Second, it is indicated that the enemy can nothing avail against Us, unless God first permits him, so that all Our fear and devotion ought to be addressed to God. From which follows, deliver Us from evil, namely do not allow that We are tried beyond what We are able to bear, but with the trial provide the way out so that We may be able to endure it (1Cor. 10:13).

Or in another way, when We say do not lead Us into temptation, We pray for perseverance in holyness. To here, however, We pray that God may not lead Us into temptation, although the blessed Jacob said: God is not tempted by evil (James 1:13), because according to Augustine’s On the good of perseverance for there is nothing done, but what God Himself either does, or allows to be done.

[n. 18] But deliver Us from evil, the seventh petition
First note: We pray that We may not be lead into evil, namely into sin, a crime that has not been committed yet, when We say do not lead Us etc.; now We pray to be delivered from evil, namely the sin that has already been committed.
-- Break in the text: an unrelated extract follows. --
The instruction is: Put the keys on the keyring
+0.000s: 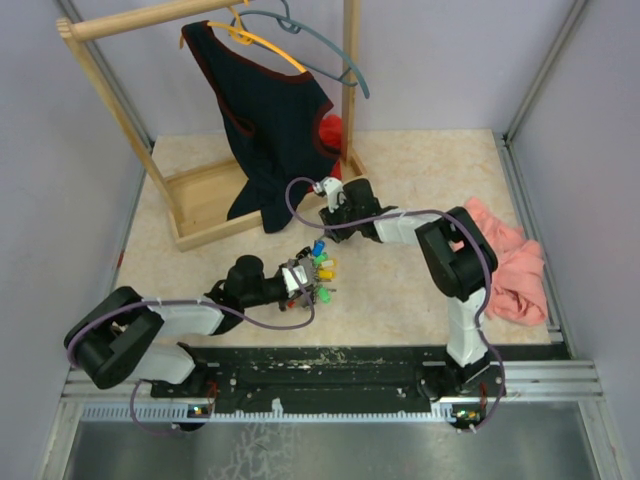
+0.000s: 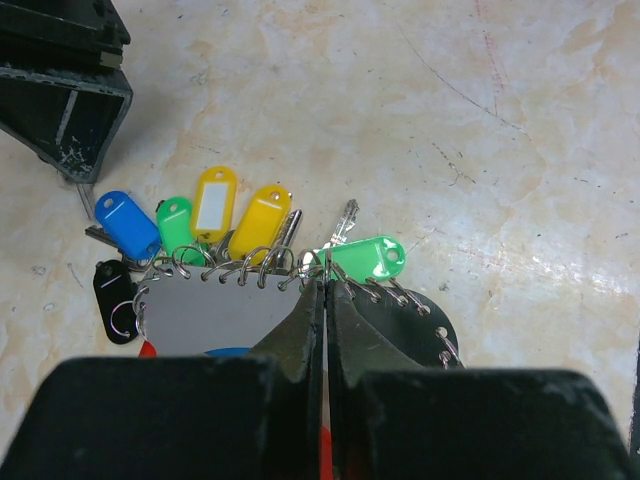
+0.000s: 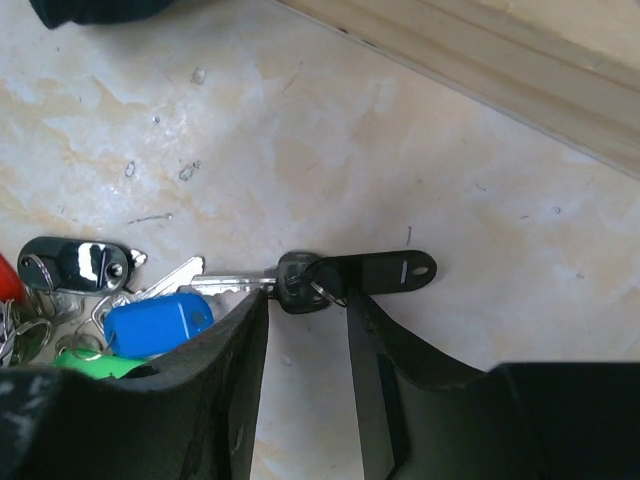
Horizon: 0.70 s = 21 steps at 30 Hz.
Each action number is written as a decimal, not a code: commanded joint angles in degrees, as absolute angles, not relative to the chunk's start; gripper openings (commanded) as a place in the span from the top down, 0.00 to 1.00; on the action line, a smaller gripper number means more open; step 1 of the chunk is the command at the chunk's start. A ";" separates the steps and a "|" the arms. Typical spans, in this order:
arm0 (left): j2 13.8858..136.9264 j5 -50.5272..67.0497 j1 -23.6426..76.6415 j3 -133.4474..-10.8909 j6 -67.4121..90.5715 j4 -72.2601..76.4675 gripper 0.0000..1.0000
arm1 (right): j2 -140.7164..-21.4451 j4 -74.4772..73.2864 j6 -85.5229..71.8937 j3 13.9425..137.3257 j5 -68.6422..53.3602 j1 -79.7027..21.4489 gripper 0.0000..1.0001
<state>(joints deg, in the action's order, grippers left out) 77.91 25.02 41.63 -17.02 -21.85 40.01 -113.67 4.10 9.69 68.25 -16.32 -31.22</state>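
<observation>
My left gripper (image 1: 300, 281) (image 2: 325, 285) is shut on the edge of the keyring (image 2: 215, 318), whose grey part shows left of the jaws, with red below. Several small rings on it carry keys with blue (image 2: 128, 224), green (image 2: 366, 256) and yellow (image 2: 259, 222) tags, which fan out on the table (image 1: 322, 265). My right gripper (image 1: 331, 214) (image 3: 305, 300) is open just beyond them. Its fingertips stand either side of a loose key with a black head (image 3: 297, 281) and a black tag (image 3: 385, 271), flat on the table. The blue tag also shows in the right wrist view (image 3: 155, 322).
A wooden clothes rack (image 1: 205, 205) stands at the back left with a dark garment (image 1: 270, 120) on hangers. Its base (image 3: 520, 75) lies just beyond my right gripper. A pink cloth (image 1: 505, 265) lies at the right. A red object (image 1: 331, 128) sits behind the garment.
</observation>
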 commanded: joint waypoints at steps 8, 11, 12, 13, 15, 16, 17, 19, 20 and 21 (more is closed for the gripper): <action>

Second mention: from evil means from the danger of temptation.

Third: from evil means from the devil who is called evil either because of his utter wickedness or because he is relentlessly fighting against Us.

Fourth: from evil means from praying for the wrong things, so that We do not ask or pray in a carnal or temporal way. Let one then be withheld by shame from praying for what one was not ashamed of desiring for. But if desire overcomes, he will do better to pray for deliverance from the evil of desire. Because You ask and do not receive because you ask wrongly (James 4:3), wrongly, namely in a carnal and temporal way.

That is the end of the Lord’s Prayer.